Em habitação, o Brasil faz o dever de casa

Terça, 15 de Março de 2011 às 06:05, por: CdB

Divulgado na abertura da 19ª Feira Internacional da  Construção (Feicon Batimat) que se realiza de hoje até sábado próximo, em São Paulo, circula no meio desde ontem um estudo da FIESP pelo qual o Brasil precisará de R$ 3 trilhões até 2022 para construir as 23 milhões de moradias necessárias para suprir seu déficit habitacional.

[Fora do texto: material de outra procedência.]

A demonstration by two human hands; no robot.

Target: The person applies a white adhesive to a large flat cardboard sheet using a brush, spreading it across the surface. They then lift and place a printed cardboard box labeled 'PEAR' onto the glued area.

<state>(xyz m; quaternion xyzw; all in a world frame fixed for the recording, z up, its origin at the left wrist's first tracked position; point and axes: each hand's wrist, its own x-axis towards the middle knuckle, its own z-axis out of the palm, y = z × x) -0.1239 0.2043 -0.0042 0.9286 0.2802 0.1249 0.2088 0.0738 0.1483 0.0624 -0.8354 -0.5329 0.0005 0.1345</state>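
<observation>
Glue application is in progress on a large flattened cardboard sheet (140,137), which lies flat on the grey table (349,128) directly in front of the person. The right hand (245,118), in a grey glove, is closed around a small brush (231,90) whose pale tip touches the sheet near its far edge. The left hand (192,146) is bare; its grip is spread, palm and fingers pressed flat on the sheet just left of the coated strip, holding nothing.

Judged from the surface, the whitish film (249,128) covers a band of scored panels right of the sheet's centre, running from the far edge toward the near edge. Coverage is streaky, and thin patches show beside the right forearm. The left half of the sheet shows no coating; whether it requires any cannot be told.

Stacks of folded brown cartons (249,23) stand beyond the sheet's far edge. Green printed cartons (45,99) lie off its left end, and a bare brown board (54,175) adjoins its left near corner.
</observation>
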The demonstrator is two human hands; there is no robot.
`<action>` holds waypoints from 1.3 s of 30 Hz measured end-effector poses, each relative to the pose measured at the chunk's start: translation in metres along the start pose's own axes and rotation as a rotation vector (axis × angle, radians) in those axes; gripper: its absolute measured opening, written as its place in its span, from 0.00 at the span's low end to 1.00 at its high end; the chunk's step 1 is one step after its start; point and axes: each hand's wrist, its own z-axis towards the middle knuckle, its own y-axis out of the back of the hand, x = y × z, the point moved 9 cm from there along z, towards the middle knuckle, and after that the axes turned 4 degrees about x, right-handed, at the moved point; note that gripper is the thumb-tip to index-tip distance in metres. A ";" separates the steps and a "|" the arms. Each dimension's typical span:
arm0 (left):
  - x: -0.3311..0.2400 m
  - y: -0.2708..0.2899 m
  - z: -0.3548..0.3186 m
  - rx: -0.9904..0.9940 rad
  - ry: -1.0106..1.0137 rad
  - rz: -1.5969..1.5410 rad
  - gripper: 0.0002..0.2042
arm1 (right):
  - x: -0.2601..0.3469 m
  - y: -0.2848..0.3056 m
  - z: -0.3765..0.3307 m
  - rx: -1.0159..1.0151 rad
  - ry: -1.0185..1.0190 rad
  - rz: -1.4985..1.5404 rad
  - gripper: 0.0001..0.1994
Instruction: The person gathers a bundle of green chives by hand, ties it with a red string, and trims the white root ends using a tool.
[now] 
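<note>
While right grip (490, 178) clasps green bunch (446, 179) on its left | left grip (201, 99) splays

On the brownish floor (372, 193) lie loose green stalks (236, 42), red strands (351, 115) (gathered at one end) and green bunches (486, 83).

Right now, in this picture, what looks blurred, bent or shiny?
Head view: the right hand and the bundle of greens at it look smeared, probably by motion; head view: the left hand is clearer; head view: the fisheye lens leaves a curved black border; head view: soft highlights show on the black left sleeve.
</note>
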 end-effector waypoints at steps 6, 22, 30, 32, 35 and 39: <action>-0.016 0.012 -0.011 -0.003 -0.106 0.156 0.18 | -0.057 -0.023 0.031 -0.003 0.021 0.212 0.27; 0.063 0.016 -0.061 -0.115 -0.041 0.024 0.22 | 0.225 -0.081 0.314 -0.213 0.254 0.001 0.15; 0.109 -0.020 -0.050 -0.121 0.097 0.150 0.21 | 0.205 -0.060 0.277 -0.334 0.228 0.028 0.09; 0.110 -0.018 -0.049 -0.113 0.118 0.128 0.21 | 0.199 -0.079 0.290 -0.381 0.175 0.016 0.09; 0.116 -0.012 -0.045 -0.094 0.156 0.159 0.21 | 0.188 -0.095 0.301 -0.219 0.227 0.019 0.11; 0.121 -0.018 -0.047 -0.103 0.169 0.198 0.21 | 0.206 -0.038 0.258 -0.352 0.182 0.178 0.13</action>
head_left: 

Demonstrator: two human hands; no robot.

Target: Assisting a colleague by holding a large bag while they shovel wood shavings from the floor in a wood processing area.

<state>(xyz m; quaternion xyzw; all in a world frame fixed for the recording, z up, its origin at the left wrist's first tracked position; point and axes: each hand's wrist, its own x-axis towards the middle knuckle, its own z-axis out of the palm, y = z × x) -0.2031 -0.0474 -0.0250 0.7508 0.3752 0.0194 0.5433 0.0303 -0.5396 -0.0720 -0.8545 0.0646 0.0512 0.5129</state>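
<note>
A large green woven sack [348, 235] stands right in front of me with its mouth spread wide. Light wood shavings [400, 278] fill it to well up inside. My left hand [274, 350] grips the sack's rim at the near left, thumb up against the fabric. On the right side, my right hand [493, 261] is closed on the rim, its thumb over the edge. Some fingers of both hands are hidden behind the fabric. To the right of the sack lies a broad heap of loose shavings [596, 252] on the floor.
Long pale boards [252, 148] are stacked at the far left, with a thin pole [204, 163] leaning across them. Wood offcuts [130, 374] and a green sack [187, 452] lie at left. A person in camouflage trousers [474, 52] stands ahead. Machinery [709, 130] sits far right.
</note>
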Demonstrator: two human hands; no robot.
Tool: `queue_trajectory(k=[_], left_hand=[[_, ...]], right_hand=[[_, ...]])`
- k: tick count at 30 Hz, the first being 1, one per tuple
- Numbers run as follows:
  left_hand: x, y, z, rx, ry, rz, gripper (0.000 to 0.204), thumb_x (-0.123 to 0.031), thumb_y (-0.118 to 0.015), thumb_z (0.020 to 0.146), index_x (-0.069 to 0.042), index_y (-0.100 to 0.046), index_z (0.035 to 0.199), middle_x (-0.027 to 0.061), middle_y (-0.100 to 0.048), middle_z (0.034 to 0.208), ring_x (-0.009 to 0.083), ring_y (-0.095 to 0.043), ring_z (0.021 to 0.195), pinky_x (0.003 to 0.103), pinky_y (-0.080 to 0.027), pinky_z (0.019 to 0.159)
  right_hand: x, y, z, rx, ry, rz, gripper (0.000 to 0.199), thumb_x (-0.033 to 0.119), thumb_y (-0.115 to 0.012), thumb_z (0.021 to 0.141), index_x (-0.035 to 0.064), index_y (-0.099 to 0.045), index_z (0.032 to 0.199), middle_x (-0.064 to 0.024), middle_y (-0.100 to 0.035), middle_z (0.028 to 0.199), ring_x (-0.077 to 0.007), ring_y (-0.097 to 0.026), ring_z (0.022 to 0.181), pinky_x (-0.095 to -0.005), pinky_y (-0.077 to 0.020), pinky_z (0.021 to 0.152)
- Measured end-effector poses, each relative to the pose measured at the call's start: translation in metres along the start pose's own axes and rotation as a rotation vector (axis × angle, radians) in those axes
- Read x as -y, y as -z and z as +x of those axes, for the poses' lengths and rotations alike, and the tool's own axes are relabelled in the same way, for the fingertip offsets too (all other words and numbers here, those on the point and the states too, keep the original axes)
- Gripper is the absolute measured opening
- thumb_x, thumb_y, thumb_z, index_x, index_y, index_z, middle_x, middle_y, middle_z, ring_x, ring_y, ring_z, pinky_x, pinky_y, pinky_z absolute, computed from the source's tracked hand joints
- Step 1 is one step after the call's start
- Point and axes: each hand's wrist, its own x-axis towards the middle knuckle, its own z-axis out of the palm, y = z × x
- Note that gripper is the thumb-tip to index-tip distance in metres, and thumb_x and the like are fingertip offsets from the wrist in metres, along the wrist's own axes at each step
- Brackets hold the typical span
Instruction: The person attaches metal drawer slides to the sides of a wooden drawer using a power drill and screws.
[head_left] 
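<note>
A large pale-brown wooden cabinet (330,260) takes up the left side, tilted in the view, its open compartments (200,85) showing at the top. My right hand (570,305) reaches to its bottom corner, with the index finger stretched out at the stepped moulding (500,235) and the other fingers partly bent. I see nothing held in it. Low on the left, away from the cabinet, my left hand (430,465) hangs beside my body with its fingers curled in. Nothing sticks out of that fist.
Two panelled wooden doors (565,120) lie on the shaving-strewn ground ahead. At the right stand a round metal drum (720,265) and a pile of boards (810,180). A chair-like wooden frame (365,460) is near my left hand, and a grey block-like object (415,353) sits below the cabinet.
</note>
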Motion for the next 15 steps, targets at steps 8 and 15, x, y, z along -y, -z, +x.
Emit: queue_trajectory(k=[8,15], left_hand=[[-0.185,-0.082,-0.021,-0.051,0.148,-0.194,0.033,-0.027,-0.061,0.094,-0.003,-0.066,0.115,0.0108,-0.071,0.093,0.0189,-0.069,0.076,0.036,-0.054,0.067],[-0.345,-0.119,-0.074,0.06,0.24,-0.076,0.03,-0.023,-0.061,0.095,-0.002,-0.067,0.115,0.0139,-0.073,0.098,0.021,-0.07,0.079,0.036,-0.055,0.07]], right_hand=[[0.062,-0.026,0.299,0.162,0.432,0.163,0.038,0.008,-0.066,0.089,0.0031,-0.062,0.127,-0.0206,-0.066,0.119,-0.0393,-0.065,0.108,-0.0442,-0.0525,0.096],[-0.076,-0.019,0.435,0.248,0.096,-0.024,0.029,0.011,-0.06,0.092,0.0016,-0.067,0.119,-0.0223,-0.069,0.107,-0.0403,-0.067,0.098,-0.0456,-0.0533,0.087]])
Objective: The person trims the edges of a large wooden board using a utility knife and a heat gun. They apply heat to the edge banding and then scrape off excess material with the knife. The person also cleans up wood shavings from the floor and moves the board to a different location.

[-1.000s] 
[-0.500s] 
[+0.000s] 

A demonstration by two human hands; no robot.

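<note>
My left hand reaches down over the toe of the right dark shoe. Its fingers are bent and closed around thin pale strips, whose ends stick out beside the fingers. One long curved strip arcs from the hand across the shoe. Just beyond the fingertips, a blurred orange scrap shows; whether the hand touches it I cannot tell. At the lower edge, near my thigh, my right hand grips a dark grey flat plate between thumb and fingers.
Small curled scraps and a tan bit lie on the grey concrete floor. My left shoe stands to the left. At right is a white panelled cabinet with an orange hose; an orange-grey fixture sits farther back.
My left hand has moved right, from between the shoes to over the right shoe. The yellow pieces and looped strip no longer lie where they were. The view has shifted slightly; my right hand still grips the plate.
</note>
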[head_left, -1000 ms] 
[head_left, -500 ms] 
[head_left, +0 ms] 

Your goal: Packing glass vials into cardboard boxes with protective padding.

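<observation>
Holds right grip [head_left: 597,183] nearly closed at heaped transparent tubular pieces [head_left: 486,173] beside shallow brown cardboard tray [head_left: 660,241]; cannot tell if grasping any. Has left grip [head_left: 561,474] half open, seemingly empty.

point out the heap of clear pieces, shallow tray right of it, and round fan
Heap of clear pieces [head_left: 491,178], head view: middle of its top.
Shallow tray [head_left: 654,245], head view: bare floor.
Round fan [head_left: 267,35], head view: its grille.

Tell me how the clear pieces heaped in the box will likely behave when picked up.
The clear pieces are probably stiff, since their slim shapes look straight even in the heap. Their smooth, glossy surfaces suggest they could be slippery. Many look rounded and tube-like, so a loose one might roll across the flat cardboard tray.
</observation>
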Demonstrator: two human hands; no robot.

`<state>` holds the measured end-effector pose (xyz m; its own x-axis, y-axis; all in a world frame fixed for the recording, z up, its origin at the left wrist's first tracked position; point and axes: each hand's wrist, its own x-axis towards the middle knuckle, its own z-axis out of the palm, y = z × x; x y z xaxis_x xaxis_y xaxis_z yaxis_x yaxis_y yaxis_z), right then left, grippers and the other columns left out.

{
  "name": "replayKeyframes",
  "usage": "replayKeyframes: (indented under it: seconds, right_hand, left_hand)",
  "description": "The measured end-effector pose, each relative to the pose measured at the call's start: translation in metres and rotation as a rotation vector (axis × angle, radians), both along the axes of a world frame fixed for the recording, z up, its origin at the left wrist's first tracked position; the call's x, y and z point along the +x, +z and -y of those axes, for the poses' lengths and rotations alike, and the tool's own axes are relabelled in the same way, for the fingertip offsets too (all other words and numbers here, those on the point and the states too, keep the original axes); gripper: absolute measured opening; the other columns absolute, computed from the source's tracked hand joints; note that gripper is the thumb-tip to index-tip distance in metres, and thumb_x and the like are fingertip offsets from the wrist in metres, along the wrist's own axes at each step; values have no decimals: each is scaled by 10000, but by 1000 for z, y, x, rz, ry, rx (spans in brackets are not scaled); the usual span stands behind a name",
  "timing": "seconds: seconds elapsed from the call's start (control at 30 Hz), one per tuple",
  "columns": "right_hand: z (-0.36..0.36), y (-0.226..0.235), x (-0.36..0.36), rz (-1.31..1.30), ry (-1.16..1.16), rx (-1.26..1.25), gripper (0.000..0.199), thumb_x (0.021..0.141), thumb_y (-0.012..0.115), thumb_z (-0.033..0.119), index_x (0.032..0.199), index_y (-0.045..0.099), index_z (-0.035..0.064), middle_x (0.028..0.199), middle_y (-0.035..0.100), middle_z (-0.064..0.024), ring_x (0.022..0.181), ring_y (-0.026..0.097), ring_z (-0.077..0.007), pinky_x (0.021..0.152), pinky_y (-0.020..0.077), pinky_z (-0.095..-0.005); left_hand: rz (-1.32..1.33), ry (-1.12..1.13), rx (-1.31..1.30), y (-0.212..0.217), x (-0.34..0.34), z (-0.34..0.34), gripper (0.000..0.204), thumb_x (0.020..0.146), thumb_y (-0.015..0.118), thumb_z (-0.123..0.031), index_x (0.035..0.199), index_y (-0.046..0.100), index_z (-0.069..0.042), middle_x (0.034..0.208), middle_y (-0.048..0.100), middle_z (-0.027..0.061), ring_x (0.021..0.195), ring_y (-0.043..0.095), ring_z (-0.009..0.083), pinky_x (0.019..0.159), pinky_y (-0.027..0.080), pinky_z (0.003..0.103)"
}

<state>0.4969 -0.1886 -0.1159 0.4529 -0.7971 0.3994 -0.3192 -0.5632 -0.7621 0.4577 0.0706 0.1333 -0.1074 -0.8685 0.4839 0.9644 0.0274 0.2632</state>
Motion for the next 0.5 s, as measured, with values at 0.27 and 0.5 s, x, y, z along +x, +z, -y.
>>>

Esse número, projetado até 2022, não quer dizer nada e eu acho que a FIESP anda muito tucana, muito alinhada com a oposição. E não quer dizer nada porque o país, gradativamente, já está desenvolvendo esse esforço que poderá levá-lo a atingir essa meta nos próximos 12 anos.

Então, vamos com calma, nada de encampar alarmismos, inclusive porque o esforço que o país já está fazendo na infraestrutura é extraordinário. Agora, é claro que precisa de mais rapidez, uma aceleração que envolve governo, o modelo de concessão e regulação, licitações e execução de obras diretas, a questão ambiental e o financiamento das obras.

Há, realmente, um nó a desatar: especulação e juros


Temos que nos aprimorar por aí, já que em matéria de engenharia e equipamentos, particularmente na área da indústria da construção civil,  o Brasil está entre os primeiros do mundo. Assim, é possível atender essa projeção do estudo da FIESP. Basta dar concessões também neste setor e investir.

Em cima desse déficit habitacional, o país está fazendo com o Minha Casa Minha Vida - programa que prevê a construção de 1 milhão de moradias populares na 1ª fase - um esforço visível e tem um sistema financeiro bem estruturado, capaz de dar respostas as demandas.

Na dificuldade maior no setor habitacional, o estudo da FIESP não toca: temos uma especulação desenfreada, problemas na questão do preço da terra, e nos altos juros. Por aí, concordo, é preciso reavaliar as conseqüências do Minha Casa Minha Vida no preço da terra.

Desatado este nó, o restante deslancha. Com o aumento do emprego e da renda, princípios básicos na política econômica deste governo, a tendência é o crescimento tanto da indústria de construção civil como da oferta de habitações.